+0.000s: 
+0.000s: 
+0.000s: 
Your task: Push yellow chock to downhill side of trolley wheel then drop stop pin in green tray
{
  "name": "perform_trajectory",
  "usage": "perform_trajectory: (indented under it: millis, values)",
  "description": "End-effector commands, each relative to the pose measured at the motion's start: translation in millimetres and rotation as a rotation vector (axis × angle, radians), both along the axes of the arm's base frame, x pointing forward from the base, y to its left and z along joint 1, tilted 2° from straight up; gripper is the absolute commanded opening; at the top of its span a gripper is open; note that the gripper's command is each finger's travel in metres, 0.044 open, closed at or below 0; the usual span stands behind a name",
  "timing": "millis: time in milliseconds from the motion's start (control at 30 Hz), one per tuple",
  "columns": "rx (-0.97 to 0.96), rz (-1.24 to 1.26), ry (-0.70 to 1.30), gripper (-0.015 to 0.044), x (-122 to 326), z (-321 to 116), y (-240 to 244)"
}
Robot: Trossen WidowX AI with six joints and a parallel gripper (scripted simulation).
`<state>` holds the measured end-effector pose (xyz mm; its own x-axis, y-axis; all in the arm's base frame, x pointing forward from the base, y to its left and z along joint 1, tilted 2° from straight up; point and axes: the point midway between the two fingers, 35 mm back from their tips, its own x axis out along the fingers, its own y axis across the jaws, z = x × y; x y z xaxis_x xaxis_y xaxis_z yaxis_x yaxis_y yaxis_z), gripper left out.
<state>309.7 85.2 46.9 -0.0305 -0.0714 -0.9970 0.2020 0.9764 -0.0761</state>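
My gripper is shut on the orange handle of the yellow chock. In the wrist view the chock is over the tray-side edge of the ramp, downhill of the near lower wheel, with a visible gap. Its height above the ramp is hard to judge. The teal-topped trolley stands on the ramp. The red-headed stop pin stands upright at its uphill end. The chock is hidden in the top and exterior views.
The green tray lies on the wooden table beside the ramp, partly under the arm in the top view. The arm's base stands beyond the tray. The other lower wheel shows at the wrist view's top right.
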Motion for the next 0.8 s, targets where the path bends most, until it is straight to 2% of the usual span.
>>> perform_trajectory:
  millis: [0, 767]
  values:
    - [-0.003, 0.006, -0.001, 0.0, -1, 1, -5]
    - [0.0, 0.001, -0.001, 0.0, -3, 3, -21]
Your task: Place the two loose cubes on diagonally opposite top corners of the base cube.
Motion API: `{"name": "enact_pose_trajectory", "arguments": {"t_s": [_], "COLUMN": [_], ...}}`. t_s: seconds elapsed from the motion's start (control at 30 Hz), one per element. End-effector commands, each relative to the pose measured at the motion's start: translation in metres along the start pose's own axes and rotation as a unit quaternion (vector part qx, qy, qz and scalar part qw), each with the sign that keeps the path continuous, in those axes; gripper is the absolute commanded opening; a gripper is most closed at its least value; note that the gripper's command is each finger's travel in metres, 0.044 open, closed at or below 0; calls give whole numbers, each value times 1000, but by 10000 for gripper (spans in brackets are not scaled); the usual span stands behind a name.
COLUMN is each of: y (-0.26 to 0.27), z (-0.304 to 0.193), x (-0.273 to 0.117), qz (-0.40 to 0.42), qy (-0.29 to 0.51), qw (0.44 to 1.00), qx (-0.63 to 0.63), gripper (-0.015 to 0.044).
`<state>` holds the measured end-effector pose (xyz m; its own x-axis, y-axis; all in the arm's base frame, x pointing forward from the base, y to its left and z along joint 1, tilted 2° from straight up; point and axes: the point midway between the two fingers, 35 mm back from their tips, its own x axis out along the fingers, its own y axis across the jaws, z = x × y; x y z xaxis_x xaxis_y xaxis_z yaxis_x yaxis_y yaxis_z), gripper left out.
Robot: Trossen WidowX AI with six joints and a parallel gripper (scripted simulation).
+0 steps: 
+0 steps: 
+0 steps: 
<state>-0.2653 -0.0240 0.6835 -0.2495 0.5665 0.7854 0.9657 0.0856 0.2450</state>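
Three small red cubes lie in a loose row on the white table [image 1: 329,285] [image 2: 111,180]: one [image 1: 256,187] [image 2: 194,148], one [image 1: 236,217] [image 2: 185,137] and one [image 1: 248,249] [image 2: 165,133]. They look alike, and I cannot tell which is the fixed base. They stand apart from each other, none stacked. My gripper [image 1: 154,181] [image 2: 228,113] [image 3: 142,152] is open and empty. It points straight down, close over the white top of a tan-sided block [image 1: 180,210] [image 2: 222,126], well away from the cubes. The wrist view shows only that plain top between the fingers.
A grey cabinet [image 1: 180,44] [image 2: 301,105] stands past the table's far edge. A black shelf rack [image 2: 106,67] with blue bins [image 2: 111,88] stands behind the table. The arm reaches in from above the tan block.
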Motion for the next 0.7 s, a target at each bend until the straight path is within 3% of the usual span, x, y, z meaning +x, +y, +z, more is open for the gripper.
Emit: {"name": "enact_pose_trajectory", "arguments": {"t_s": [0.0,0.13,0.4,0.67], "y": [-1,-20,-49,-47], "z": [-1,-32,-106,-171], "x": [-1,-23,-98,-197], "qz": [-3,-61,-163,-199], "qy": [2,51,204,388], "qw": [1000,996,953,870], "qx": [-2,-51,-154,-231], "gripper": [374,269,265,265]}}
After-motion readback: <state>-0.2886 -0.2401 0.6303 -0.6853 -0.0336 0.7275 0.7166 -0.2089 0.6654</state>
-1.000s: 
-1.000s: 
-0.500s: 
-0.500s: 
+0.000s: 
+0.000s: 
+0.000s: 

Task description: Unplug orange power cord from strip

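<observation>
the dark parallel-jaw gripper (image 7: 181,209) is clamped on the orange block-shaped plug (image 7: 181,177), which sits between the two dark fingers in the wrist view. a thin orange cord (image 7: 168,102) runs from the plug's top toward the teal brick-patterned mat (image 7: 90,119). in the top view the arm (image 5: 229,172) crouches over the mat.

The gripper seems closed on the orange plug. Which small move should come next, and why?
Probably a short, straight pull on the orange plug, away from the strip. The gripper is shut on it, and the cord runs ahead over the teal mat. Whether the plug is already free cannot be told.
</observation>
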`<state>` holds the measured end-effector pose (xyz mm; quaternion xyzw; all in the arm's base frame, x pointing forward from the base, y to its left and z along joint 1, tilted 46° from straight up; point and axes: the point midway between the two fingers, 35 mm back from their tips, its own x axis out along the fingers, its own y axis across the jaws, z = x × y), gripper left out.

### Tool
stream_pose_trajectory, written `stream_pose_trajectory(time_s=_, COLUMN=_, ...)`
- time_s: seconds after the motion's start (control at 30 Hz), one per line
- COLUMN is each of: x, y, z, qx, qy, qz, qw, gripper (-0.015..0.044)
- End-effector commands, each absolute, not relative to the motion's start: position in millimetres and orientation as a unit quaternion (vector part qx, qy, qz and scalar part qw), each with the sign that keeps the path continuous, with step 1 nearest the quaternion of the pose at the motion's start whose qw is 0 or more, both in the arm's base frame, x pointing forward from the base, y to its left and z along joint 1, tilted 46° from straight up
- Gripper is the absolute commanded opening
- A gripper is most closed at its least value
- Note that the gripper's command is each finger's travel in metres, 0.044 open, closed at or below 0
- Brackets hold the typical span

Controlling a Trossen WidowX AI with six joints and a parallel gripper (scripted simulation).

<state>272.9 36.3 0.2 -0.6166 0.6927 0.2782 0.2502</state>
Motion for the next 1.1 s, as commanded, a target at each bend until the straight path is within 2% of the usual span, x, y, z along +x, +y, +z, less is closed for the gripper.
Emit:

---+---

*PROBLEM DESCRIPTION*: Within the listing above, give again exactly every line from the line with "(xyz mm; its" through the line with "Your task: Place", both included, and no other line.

*EXERCISE RESPONSE*:
`<state>` holds the measured end-effector pose (xyz mm; its own x-axis, y-axis; all in the arm's base frame, x pointing forward from the base, y to its left and z along joint 1, tilted 2° from straight up; point and axes: the point midway between the two fingers, 35 mm back from their tips, its own x axis out along the fingers, its own y axis across the jaws, z = x × y; x y z xaxis_x xaxis_y xaxis_z yaxis_x yaxis_y yaxis_z), gripper left out.
<state>309.7 85.2 46.9 -0.0305 -0.0714 -0.9970 0.2020 0.9764 -0.0761</state>
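My gripper is shut on the orange handle of the yellow chock. In the wrist view the chock is over the tray-side edge of the ramp, downhill of the near lower wheel, with a visible gap. Its height above the ramp is hard to judge. The teal-topped trolley stands on the ramp. The red-headed stop pin stands upright at its uphill end. The chock is hidden in the top and exterior views.
The green tray lies on the wooden table beside the ramp, partly under the arm in the top view. The arm's base stands beyond the tray. The other lower wheel shows at the wrist view's top right.
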Motion for the next 0.8 s, targets where the path bends most, until it is straight to 2% of the usual span.
>>> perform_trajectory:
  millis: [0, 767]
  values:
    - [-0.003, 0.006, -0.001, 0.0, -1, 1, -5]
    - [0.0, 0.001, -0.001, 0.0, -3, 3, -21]
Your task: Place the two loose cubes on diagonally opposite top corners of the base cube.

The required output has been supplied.